Pushing the door open slowly resulted in a loud screech that had me gritting my teeth. I heard the sound of feet almost immediately. The pace wasn’t fast and my heart sank at what I knew was coming. There was a shadow to the right of me and it was heading in our direction. Only one, but at the speed it was going, it would intercept us before we got to our cars.

“Oh my God!” My new friend gasped as it became obvious that it was the security guard and she didn’t look good at all. Her shirt was torn open and it looked like her intestines were hanging from her protruding belly. She was covered in blood, and half of her face was a mess of swollen flesh and hanging meat. She was coming directly at us in a weird shuffle step that was faster than I would have expected.

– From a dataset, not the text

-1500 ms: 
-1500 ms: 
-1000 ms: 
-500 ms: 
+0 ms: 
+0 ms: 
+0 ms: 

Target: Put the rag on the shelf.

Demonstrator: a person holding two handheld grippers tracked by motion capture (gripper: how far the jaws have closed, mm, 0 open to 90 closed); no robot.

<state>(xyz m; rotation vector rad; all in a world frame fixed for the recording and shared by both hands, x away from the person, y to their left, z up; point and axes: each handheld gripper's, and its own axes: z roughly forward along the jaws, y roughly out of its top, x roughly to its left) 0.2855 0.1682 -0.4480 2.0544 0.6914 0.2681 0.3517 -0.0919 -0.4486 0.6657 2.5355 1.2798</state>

“Where’s your car?” I hissed at the girl.

“Over there.” She said pointing to where she was parked on the opposite side of the garage.

“Go, run.”

“I can’t just leave you.”

“Yes, you can. I have an ax. Go home. Survive.” She made no more arguments. She took off and the zombie made to follow but I whistled and called, “Come on, you nasty bitch!” And her horrendous, bleeding eyes focused back on me. I took a step forward and took one swing at her, the ax coming down hard on her neck. She was short so it worked well for me. The girl’s head came clean off of her body. I had no idea I had the upper body strength to do that.

I should have ran then, but I couldn’t stop staring at the decapitated head. The thing was still alive! Its mouth was working, its teeth were chomping, and its eyes were rolling around, looking for me. “Ermagawd, that is messed up,” I hissed. I took the ax and planted it directly into the zombie’s brain.

The zombie didn’t move after that.

“Hell yeah, something went right.”

Headshots. Go for the brain.
I heard the peel of tires as my friend sped out of the garage. I decided that was a very good idea and booked it to my car. Time to get the fuck out of here.